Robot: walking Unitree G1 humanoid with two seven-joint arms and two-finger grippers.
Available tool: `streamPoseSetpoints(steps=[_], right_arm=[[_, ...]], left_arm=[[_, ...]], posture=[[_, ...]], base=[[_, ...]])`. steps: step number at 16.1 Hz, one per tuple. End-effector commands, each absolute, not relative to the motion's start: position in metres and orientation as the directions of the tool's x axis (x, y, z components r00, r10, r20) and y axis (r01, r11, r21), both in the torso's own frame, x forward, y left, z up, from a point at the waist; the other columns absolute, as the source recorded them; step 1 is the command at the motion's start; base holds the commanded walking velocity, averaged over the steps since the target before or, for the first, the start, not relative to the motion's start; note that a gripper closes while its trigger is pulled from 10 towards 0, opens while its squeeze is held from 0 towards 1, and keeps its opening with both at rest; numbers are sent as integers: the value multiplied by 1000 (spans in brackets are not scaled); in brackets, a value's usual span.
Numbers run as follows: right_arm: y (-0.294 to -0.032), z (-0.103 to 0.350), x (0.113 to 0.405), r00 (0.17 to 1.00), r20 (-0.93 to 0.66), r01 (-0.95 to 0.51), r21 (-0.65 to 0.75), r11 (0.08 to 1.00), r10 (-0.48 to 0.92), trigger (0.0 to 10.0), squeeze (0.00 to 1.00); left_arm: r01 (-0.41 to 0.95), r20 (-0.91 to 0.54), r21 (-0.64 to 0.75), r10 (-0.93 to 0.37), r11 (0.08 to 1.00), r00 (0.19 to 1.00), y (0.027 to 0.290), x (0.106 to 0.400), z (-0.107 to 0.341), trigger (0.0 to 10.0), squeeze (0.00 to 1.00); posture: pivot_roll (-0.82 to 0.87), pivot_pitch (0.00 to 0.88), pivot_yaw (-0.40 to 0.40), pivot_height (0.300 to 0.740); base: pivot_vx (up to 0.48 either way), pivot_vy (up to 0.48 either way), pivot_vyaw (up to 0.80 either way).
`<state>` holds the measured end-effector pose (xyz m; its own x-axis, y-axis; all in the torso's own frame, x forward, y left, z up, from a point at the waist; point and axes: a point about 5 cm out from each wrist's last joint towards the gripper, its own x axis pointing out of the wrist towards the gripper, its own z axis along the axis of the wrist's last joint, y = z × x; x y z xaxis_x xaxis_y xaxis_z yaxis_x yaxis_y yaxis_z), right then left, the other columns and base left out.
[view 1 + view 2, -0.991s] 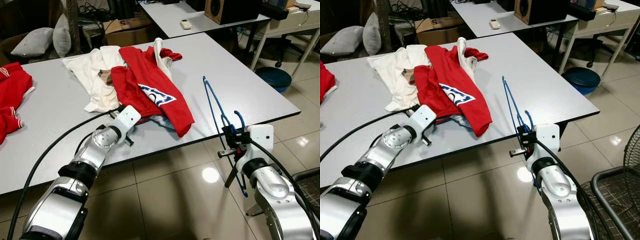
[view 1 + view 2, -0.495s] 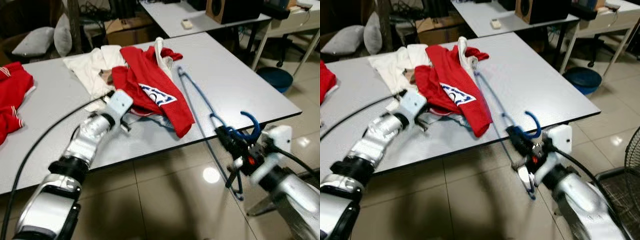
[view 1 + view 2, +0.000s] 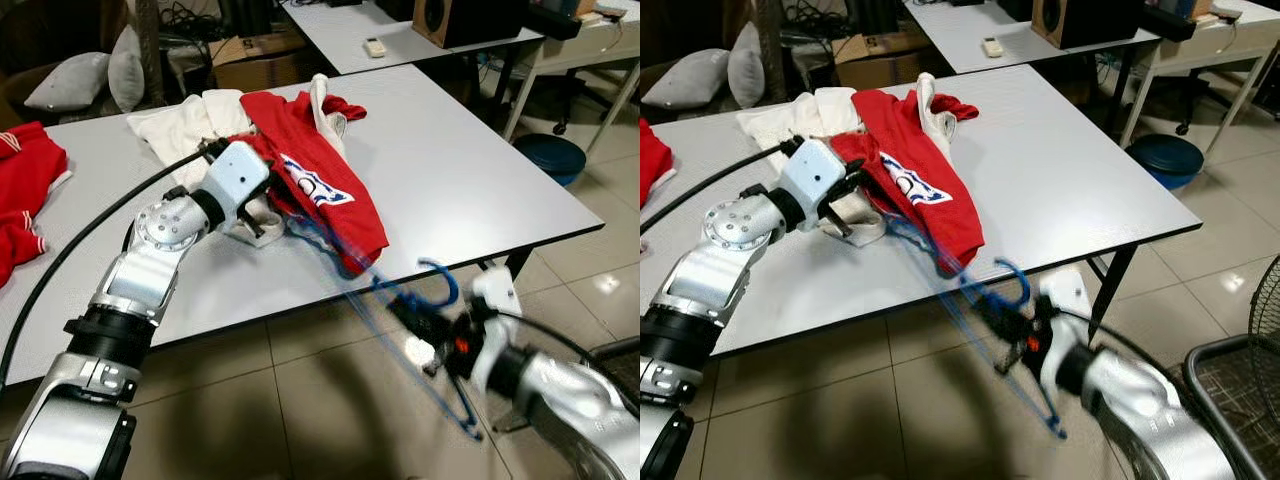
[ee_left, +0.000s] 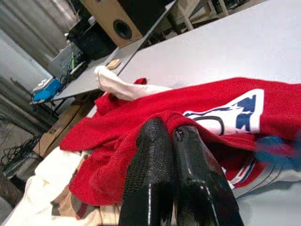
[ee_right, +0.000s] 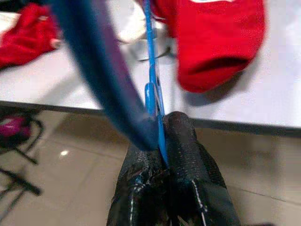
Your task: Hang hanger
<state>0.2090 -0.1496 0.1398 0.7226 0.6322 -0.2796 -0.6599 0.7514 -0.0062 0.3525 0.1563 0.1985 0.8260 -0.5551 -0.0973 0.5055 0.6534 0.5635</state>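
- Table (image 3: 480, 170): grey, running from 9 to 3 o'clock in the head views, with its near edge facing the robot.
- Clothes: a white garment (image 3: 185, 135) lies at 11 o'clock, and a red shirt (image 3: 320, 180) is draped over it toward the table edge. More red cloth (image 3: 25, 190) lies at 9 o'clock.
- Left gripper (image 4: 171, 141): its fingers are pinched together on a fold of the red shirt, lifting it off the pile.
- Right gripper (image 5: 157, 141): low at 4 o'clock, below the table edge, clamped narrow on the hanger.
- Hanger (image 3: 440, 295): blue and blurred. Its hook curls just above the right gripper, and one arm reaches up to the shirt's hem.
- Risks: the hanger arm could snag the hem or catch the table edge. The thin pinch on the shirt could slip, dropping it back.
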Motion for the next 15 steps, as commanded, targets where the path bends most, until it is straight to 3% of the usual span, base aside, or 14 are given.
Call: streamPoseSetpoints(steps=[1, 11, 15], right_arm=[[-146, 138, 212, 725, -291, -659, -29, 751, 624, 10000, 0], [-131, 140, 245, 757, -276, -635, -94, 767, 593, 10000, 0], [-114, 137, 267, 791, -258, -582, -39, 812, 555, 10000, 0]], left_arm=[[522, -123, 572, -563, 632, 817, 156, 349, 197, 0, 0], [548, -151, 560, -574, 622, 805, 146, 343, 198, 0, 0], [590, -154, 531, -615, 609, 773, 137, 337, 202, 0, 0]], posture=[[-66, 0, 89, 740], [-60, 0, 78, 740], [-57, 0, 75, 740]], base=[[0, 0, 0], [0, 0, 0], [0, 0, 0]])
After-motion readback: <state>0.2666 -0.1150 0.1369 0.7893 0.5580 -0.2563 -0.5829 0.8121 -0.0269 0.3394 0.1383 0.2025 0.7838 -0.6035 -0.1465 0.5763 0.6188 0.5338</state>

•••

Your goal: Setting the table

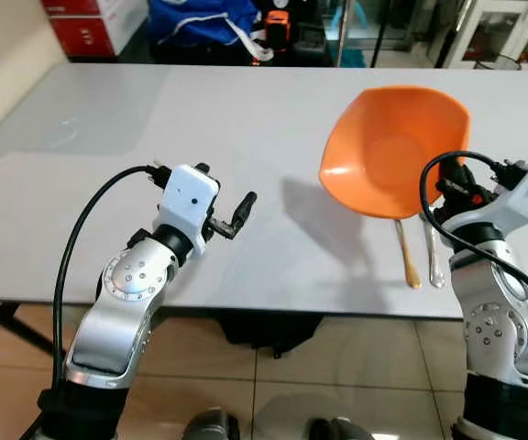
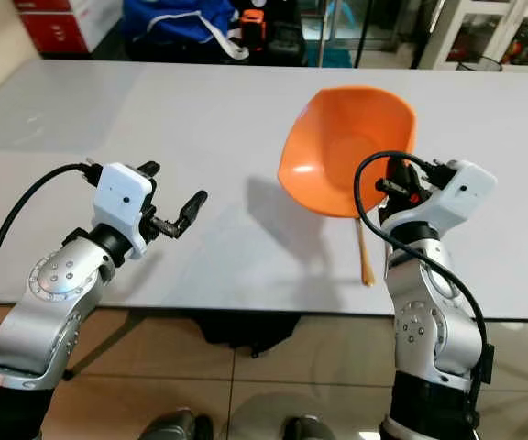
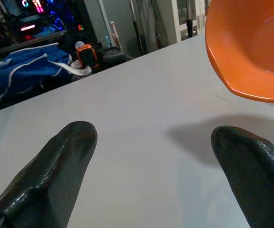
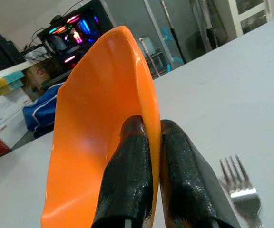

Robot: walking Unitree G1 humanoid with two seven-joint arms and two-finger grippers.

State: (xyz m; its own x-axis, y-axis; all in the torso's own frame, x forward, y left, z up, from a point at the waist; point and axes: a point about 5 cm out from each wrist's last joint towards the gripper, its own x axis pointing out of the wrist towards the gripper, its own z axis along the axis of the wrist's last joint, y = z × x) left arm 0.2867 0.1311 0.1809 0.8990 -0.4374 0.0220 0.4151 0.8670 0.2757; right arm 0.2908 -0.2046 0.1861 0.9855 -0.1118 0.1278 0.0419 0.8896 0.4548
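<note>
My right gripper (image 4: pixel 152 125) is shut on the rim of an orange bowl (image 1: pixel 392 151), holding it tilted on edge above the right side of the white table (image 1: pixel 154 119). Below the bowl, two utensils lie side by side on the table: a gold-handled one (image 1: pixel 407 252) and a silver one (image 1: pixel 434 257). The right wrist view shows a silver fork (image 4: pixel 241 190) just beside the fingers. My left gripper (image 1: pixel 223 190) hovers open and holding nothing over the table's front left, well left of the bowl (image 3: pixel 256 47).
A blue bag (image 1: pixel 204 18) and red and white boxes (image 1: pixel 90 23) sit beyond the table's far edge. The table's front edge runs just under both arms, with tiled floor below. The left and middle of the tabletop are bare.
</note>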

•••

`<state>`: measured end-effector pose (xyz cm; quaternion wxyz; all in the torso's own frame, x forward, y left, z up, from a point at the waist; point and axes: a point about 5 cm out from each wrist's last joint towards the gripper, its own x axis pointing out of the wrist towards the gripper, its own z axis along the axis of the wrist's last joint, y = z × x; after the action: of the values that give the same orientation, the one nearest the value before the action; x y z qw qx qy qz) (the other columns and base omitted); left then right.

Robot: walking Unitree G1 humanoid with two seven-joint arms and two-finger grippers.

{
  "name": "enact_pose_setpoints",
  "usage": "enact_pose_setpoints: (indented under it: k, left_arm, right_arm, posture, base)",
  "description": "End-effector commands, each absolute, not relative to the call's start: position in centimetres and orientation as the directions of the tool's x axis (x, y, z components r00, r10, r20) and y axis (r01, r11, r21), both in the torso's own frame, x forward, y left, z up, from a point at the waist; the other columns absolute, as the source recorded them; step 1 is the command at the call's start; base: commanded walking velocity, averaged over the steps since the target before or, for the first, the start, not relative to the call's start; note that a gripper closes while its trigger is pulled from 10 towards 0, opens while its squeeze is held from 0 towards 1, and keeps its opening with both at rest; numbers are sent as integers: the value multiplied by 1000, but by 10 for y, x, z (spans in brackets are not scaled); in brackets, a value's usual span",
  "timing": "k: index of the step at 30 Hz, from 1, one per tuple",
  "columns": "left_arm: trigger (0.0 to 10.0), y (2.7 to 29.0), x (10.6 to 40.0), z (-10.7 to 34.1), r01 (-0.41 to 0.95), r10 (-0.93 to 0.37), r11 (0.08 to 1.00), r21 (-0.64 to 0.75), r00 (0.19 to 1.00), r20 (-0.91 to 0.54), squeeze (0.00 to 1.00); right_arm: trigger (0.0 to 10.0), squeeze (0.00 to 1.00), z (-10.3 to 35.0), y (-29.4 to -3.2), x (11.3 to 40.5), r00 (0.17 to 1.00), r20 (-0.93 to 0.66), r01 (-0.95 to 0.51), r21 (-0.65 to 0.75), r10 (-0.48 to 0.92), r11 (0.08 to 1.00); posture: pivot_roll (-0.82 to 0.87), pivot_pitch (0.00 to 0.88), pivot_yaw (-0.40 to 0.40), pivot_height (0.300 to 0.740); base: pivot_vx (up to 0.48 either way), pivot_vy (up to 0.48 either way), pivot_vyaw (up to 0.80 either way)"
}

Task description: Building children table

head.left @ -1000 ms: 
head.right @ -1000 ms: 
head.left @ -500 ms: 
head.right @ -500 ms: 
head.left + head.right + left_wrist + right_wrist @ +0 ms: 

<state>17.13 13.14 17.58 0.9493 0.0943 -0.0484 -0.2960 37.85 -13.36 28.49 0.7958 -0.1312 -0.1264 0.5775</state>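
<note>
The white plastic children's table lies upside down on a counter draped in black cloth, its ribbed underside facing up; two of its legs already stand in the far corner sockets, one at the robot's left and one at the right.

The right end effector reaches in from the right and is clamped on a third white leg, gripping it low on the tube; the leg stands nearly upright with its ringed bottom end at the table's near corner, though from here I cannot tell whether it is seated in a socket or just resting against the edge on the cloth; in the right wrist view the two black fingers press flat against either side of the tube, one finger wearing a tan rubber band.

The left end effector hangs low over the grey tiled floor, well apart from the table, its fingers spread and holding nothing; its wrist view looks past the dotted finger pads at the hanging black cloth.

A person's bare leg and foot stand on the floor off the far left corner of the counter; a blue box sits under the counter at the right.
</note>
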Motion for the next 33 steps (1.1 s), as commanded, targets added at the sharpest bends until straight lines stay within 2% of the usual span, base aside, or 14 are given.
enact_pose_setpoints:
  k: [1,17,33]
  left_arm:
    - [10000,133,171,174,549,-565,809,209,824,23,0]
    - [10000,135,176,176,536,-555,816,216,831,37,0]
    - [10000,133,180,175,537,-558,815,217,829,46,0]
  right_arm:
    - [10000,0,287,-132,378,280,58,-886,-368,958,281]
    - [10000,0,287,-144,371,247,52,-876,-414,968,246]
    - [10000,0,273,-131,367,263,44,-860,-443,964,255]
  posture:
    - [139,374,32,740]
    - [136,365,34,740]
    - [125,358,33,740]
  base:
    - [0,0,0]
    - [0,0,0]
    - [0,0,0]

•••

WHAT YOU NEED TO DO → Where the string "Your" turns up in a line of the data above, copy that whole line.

ANSWER TO THE PROBLEM →
Your task: Hang hanger
Your goal: Setting the table

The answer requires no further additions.